[[ Records for processing, beginning ]]

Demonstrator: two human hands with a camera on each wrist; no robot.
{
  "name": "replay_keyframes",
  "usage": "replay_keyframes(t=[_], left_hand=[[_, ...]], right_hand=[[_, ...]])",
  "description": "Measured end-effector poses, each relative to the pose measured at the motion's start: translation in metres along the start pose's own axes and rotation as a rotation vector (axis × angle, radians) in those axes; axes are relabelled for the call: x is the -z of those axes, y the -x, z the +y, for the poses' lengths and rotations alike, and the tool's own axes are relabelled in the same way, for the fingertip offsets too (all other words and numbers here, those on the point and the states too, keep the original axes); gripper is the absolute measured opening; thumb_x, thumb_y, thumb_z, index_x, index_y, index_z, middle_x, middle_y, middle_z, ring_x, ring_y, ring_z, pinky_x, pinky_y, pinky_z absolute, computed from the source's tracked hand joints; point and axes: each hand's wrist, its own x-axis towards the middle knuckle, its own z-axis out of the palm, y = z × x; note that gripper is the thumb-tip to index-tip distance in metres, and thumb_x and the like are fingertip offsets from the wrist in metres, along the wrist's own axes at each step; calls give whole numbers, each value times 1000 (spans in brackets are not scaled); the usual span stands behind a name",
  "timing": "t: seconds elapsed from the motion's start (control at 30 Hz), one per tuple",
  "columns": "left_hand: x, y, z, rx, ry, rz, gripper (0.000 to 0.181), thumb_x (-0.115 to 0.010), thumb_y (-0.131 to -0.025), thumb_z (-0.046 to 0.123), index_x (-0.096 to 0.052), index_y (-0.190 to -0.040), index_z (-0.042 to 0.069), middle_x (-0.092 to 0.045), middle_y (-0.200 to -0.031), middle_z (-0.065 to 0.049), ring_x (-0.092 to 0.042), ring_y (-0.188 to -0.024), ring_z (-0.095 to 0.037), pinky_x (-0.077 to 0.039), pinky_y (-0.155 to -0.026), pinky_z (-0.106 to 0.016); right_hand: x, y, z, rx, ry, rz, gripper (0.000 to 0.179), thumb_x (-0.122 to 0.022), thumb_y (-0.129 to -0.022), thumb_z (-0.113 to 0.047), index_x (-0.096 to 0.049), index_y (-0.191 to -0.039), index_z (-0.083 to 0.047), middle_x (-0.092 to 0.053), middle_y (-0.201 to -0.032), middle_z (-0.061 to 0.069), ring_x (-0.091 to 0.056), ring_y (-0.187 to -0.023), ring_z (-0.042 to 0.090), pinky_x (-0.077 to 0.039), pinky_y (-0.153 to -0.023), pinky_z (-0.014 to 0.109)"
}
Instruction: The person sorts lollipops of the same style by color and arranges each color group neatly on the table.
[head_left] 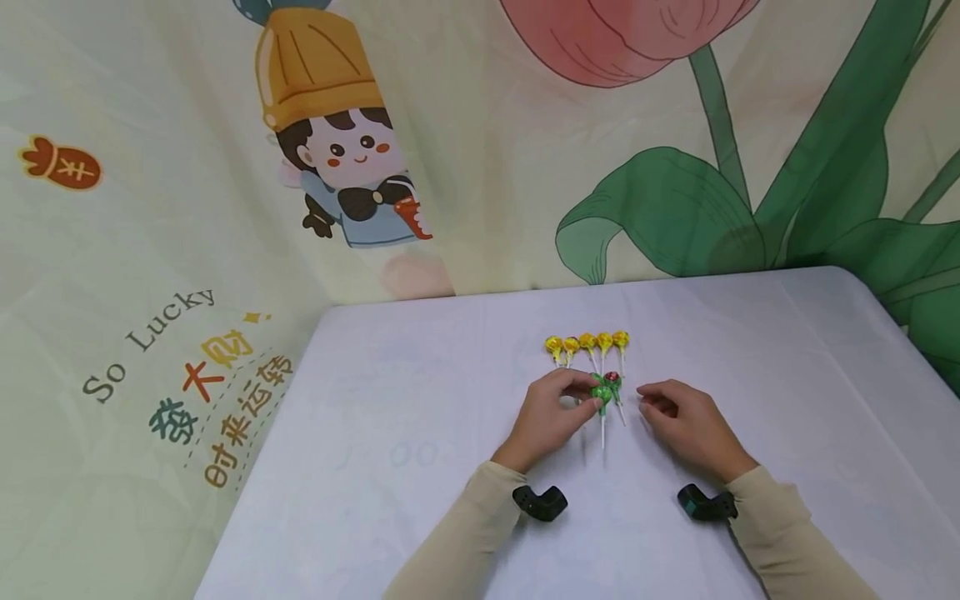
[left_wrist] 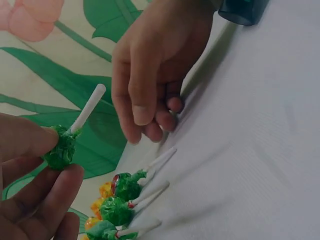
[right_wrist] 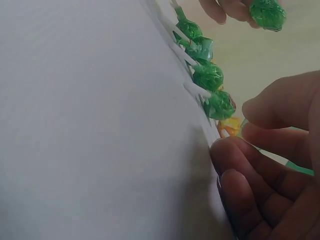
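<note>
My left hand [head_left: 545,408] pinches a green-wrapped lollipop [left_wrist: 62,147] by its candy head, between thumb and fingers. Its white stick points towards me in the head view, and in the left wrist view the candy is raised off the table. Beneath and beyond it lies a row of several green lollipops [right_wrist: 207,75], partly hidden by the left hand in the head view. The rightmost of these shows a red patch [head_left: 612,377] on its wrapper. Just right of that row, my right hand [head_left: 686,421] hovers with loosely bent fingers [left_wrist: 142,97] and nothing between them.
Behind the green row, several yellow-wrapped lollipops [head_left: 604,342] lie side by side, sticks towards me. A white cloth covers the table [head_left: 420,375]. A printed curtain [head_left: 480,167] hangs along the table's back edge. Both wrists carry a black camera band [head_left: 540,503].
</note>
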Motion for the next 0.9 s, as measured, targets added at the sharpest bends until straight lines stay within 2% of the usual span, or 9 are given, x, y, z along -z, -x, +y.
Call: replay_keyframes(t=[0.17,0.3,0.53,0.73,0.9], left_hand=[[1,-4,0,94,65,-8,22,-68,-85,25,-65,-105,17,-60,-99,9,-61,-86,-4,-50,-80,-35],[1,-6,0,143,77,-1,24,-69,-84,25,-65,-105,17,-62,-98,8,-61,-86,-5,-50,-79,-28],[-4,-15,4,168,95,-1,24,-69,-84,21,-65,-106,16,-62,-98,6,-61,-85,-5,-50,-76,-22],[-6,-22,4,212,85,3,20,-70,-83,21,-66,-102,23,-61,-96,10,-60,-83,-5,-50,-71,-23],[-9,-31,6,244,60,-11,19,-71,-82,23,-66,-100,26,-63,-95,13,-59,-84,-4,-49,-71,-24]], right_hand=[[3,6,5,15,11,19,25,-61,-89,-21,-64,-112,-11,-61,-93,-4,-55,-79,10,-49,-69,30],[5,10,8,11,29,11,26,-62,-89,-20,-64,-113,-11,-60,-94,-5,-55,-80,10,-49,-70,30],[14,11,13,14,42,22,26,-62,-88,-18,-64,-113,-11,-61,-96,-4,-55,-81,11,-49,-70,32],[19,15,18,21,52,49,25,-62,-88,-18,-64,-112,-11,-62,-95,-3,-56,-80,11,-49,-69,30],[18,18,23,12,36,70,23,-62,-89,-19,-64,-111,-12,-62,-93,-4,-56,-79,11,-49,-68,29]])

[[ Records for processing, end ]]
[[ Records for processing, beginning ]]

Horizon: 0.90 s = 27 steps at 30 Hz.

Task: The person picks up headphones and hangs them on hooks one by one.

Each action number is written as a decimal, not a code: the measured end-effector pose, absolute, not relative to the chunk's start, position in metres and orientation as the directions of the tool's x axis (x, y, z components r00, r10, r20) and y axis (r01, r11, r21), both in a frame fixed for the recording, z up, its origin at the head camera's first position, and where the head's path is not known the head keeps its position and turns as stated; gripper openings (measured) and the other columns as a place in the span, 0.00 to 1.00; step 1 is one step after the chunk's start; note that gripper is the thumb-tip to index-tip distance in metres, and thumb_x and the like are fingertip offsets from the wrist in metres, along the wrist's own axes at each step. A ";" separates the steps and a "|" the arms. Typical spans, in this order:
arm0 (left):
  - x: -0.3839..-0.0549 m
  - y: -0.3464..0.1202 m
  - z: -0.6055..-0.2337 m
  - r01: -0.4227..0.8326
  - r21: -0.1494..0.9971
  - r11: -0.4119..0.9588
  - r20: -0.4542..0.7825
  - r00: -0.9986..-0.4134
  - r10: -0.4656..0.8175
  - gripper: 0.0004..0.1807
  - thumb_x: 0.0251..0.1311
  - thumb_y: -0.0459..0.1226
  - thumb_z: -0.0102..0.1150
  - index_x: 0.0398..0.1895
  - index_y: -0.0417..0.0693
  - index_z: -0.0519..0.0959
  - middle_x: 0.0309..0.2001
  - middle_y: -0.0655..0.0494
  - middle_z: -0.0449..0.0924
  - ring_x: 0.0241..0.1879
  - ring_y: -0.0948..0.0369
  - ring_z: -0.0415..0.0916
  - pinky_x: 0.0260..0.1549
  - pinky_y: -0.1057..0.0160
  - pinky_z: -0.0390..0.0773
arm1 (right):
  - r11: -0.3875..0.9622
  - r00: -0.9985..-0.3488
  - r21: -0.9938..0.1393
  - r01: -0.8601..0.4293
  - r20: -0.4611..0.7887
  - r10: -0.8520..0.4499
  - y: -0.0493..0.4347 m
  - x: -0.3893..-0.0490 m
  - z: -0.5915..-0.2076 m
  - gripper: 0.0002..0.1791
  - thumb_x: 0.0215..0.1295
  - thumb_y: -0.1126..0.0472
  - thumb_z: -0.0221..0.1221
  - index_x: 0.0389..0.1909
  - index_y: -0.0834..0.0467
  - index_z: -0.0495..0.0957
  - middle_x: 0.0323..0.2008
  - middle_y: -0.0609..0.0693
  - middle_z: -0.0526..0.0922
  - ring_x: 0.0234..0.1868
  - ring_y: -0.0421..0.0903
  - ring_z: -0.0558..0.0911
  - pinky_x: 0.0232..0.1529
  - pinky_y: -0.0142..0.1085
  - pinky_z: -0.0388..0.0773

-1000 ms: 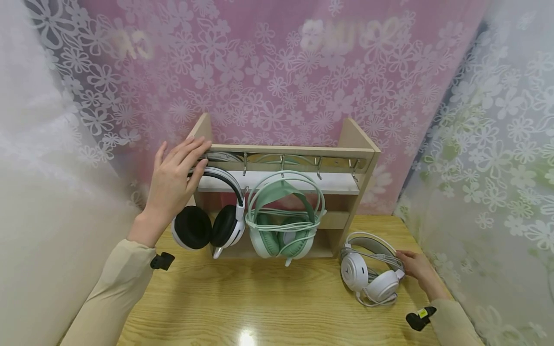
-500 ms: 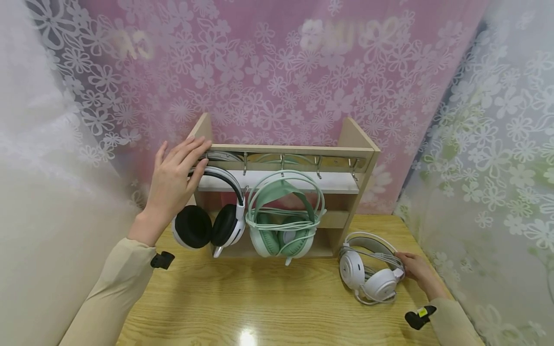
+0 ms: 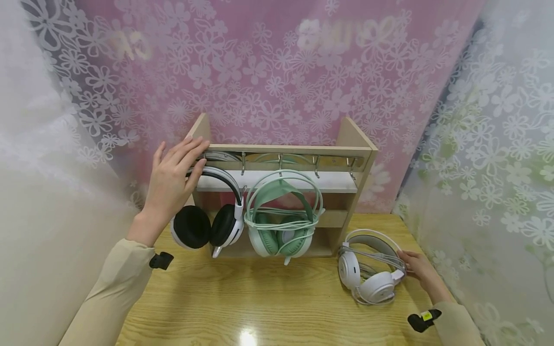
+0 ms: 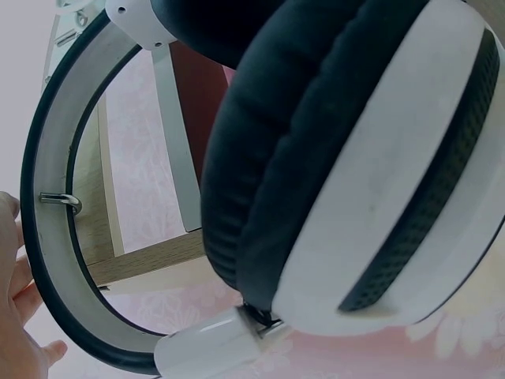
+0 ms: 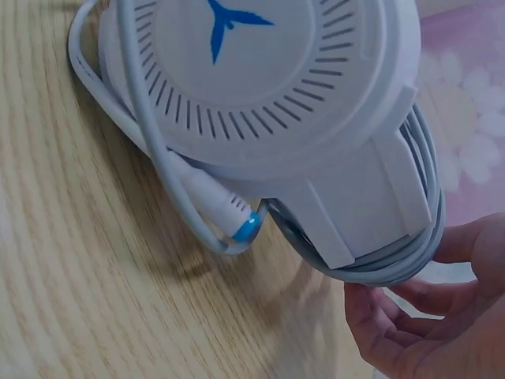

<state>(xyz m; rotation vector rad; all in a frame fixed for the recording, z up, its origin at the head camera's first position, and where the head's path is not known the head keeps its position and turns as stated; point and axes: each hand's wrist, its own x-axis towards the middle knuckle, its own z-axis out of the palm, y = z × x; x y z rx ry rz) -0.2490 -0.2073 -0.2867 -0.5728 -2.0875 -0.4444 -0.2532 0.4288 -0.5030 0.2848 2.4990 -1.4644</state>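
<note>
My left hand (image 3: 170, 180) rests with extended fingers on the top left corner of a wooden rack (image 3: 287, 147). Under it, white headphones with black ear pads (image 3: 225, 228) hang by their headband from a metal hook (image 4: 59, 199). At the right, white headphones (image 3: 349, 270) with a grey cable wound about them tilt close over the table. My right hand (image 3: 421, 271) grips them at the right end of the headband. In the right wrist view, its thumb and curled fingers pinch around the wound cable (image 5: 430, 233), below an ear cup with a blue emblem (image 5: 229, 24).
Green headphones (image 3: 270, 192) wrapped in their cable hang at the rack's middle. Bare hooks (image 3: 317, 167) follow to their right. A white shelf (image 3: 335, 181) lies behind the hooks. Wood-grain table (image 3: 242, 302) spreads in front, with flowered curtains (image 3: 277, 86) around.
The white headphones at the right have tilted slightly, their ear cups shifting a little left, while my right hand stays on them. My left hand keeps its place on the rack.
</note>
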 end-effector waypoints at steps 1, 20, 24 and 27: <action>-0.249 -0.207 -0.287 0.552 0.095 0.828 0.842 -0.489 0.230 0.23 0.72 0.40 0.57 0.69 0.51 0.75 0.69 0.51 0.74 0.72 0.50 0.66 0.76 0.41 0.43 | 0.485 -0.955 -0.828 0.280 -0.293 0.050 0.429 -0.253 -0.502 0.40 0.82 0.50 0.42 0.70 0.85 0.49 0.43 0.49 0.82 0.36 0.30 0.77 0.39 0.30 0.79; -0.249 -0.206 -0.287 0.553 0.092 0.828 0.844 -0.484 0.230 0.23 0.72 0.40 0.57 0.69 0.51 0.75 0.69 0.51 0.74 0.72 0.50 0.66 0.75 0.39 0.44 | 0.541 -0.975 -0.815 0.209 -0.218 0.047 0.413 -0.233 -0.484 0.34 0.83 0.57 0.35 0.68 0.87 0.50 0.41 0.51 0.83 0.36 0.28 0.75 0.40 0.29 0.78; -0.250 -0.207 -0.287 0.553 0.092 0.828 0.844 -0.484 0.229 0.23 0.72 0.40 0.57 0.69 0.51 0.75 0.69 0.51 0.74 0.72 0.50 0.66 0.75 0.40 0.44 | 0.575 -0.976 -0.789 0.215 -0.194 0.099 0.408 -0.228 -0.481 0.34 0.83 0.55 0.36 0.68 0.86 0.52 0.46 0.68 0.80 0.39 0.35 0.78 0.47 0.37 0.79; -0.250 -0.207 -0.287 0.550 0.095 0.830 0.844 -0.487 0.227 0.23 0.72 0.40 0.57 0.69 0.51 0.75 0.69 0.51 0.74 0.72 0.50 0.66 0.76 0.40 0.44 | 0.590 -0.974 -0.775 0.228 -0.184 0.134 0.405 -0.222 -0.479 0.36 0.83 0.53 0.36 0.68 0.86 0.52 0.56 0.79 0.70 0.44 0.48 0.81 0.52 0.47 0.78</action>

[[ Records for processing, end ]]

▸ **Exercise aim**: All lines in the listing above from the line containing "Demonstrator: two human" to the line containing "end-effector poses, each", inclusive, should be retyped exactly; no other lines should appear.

▸ **Written solution**:
Demonstrator: two human hands with a camera on each wrist; no robot.
{
  "name": "replay_keyframes",
  "usage": "replay_keyframes(t=[_], left_hand=[[_, ...]], right_hand=[[_, ...]])",
  "description": "Measured end-effector poses, each relative to the pose measured at the motion's start: translation in metres along the start pose's own axes and rotation as a rotation vector (axis × angle, radians) in those axes; axes are relabelled for the call: x is the -z of those axes, y the -x, z the +y, for the poses' lengths and rotations alike, and the tool's own axes are relabelled in the same way, for the fingertip offsets too (all other words and numbers here, those on the point and the states too, keep the original axes); gripper is the absolute measured opening; thumb_x, thumb_y, thumb_z, index_x, index_y, index_z, middle_x, middle_y, middle_z, ring_x, ring_y, ring_z, pinky_x, pinky_y, pinky_z absolute, computed from the source's tracked hand joints; point and axes: each hand's wrist, its own x-axis towards the middle knuckle, its own z-axis out of the palm, y = z × x; note that gripper is the thumb-tip to index-tip distance in metres, and thumb_x and the like are fingertip offsets from the wrist in metres, along the wrist's own axes at each step; calls give whole numbers, each value times 1000 (spans in brackets are not scaled); the usual span stands behind a name",

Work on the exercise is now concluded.